At long last, we have some details of the bipartisan infrastructure deal, courtesy of Politico. Congress will be expected to vote on a massive bill without reading it, and we know what that leads to: unintentionally creating new programs they didn’t know were there.
On July 15, I wrote about how Congress used a fake emergency to create web welfare. It allocated $3.2 billion in the second COVID-relief bill passed right after Christmas in 2020 to the Emergency Broadband Benefit Program (EBBP). That program provides up to $50 per month to qualifying households for broadband service.
Well, now it looks like it’s just going to be a permanent welfare program.
The EBBP was premised on the “emergency” of people getting their Internet cut off because they were unemployed because of the pandemic and couldn’t pay their bills. That’s a legitimate concern, especially with many students forced into online schooling. But the FCC had already averted that emergency with existing broadband programs for low-income households, public–private partnerships, and extraordinary regulatory actions at the start of the pandemic in March 2020. From March 12 to May 1 of 2020, a time when unemployment peaked at around 23 million people, the FCC only received 498 complaints about Internet service being cut off. But in December 2020, well after the unemployment rate had fallen back to single digits and consumer spending had rebounded, Congress decided there was a broadband emergency and created the EBBP.
The EBBP only took effect in May of this year, well after the worst of the pandemic’s economic effects, because it took the FCC months to implement Congress’s wishes from December 2020. It was scheduled to last until the $3.2 billion was spent, which probably would have taken around a year.
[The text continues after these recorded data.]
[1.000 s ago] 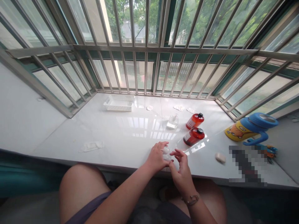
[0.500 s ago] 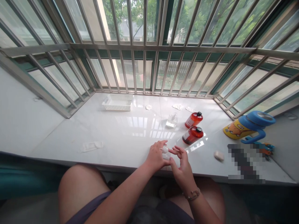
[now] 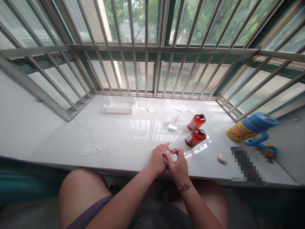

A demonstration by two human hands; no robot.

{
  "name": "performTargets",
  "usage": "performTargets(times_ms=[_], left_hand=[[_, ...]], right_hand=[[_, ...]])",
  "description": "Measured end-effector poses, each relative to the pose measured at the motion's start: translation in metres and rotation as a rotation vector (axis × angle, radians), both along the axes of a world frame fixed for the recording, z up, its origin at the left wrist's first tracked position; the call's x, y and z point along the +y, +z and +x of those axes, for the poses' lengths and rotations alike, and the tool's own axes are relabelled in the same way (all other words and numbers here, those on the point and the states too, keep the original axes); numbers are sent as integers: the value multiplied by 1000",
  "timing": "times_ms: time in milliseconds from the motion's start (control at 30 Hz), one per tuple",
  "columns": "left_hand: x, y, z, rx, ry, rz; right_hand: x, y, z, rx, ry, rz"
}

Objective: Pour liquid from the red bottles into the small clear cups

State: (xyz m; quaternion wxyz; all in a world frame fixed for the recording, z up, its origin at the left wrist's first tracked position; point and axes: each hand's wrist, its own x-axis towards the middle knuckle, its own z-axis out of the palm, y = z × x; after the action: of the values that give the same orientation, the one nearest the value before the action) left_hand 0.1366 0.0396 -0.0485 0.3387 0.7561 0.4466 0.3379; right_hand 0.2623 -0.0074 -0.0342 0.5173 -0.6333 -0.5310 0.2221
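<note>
Close to the front edge of the white sill, my left hand (image 3: 158, 158) is closed around a small clear bottle (image 3: 168, 154), mostly covered by the fingers. My right hand (image 3: 178, 163) pinches thumb and fingers at the top of that bottle, on what seems to be its round clear cap. Past the hands stands a squat glass bottle (image 3: 174, 123) of clear liquid. To its right are two red bottles with black caps, a rear one (image 3: 196, 121) and a front one (image 3: 195, 138).
A white perforated basket (image 3: 119, 109) sits at the back left. Crumpled white pieces (image 3: 151, 109) and a flat white strip (image 3: 93, 149) lie on the sill (image 3: 128, 156). Rightward are a beige block (image 3: 222, 158) and a blue-yellow thermos (image 3: 245, 128). Metal bars (image 3: 154, 50) line the window.
My right hand has moved left and its spread fingers have closed into a pinch at the top of the bottle. My left hand stays almost still around it.
</note>
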Motion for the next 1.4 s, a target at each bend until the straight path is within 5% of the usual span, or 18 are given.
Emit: performTargets(times_ms=[300, 500, 800, 1133, 1400], left_hand=[[1, -5, -1, -2, -22, 29], [0, -8, 0, -49, -5, 36], [0, -7, 0, -75, 9, -10], [2, -15, 15, -13, 106, 23], [23, -7, 35, 163, -30, 103]], right_hand=[[-9, -6, 11, 16, 141, -84], [-1, -5, 17, 40, 36, -60], [0, 3, 15, 20, 117, -113], [14, -2, 27, -247, 71, 38], [47, -4, 55, -486, 27, 155]])
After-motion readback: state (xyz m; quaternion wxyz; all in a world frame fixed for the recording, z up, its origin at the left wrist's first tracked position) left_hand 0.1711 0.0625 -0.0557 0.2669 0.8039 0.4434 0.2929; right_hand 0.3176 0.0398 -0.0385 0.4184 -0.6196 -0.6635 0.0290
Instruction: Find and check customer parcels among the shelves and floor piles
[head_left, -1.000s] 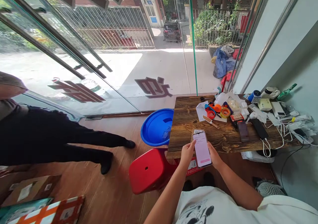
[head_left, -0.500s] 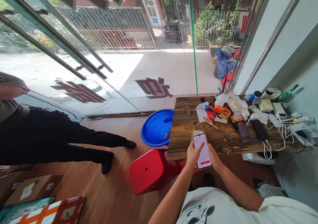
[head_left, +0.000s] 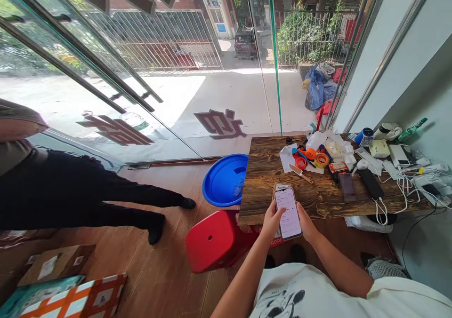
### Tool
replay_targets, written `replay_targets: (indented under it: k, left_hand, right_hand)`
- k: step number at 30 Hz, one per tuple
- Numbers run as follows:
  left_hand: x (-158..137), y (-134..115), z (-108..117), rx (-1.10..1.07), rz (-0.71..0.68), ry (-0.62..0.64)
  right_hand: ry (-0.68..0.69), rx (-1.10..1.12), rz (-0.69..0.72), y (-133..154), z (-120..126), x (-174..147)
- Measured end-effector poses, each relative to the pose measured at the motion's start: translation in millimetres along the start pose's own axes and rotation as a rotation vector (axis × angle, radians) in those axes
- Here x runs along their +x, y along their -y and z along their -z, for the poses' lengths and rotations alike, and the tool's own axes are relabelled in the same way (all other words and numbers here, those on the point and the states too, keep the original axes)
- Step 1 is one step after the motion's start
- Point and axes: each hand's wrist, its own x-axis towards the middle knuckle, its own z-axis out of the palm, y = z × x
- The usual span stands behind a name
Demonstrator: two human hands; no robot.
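Observation:
A smartphone [head_left: 289, 217] with a lit white screen showing lines of text is held upright between my two hands, in front of the wooden table's near edge. My left hand [head_left: 271, 221] is closed around its left side, the thumb lying at the screen's left edge. Along the right side my right hand [head_left: 306, 225] is closed, its fingers mostly hidden behind the phone. Just past the phone's top edge shows a small labelled piece, perhaps a box or card [head_left: 281, 186]; whether my hands also hold it I cannot tell. Beyond lies a knife [head_left: 300, 173] on the table.
The wooden table [head_left: 263, 167] carries tape rolls [head_left: 321, 160], papers, a black power bank-like block [head_left: 370, 184] and tangled white cables [head_left: 404, 188]. Left of it are a blue basin [head_left: 221, 181] and red stool [head_left: 210, 242]. A person [head_left: 88, 191] stands left, near parcels [head_left: 56, 266].
The phone's screen has changed: the red button at its bottom is gone and more text shows. My left thumb has drawn back toward the left edge. The view has shifted slightly.

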Motion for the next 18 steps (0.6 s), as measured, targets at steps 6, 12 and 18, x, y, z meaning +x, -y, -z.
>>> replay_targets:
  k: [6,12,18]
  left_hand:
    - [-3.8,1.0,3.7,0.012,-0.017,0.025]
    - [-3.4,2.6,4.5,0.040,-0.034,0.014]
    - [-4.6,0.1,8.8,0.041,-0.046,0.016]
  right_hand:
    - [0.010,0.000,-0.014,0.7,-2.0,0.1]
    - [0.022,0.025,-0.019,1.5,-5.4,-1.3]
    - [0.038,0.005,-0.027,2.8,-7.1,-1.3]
But now it is being extended and renamed. From the broadband section of the bipartisan infrastructure deal details:
This provision would devote additional funds to the FCC’s Emergency Broadband Benefit (EBB) program. . . . This program is being renamed the Low-Income Broadband Benefit and the subsidy will be provided at a lower rate (down to $30 from an original $50 per month), to extend its longevity across the 5-year budget window.
The reduction from $50 per month to $30 per month doesn’t mean much. Many low-income broadband plans cost less than $30 per month (AT&T, for example, advertises its own as $10 per month or less), so it amounts to the federal government paying millions of people’s Internet bills.
Nearly 4 million households were enrolled in the EBBP as of July 25. With the program no longer related to the pandemic, we can expect that number to continue to grow. And while the details don’t say how much money has been allocated to the program, if it’s going to last “across the 5-year budget window,” it will be politically impossible to take away from beneficiaries when funding expires and almost certainly will be renewed in perpetuity.
Hardly anyone noticed this program in the Christmas tree bill Congress passed in December 2020. Now it’s on track to become a permanent addition to the welfare state. This is how omnibus-based government works.